> **Instructions for the task**
Using the listing below, retype exactly the lines starting at the one with "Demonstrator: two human" and ending at the one with "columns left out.", and include both.

> **Data**
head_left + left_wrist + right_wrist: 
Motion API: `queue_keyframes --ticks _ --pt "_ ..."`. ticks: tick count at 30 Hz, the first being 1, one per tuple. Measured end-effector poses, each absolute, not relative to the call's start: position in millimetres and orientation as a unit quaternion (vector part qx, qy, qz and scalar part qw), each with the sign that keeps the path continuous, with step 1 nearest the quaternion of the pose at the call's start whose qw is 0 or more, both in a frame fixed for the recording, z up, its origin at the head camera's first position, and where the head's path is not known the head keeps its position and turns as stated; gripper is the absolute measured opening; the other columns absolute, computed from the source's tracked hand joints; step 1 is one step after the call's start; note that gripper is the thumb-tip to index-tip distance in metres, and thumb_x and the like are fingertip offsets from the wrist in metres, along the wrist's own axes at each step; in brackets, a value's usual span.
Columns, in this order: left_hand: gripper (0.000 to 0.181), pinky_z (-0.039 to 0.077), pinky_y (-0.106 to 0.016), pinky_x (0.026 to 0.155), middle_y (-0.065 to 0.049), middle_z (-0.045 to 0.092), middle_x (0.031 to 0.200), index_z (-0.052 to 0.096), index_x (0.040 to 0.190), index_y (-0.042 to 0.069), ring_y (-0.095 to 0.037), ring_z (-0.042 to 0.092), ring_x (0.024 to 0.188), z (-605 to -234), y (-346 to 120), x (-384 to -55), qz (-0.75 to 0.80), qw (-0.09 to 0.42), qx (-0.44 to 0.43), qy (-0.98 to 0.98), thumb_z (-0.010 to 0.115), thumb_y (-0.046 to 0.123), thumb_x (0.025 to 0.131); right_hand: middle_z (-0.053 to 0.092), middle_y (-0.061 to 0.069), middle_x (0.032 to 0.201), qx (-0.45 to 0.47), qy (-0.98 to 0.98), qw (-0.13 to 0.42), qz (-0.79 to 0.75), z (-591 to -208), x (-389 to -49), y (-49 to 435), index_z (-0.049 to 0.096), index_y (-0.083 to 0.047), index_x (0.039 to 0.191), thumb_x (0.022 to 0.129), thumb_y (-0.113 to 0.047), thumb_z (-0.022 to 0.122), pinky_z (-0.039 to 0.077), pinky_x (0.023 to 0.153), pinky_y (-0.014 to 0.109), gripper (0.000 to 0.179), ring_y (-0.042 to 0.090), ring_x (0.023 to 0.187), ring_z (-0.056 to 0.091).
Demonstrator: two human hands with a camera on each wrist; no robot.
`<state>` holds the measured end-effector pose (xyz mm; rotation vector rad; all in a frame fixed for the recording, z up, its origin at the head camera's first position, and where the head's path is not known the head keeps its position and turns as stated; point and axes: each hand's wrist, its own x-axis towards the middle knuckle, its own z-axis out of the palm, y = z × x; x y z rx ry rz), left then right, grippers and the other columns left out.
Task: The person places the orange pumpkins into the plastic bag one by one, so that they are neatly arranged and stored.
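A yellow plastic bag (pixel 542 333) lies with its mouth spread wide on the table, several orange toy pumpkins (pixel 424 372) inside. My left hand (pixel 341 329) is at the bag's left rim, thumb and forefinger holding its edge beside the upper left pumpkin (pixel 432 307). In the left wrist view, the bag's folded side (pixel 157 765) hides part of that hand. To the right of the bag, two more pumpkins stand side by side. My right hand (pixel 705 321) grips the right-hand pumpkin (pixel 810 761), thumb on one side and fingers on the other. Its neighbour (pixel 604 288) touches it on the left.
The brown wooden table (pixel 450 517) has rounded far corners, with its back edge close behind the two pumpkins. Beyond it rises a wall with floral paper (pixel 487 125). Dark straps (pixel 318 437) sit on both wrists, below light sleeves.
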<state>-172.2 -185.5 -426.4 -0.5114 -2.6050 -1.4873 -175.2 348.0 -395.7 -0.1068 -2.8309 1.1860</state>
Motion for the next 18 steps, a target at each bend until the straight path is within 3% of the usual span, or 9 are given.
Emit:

> **Task answer**
Demonstrator: two human hands with a camera on each wrist; no robot.
`<state>` holds the measured end-effector pose (xyz mm; rotation vector rad; all in a frame fixed for the recording, z up, its origin at the head camera's first position, and where the head's path is not known the head keeps its position and turns as stated; point and axes: each hand's wrist, its own x-axis towards the middle knuckle, its own z-axis out of the palm, y = z × x; x y z rx ry rz), left then right, grippers and the other columns left out.

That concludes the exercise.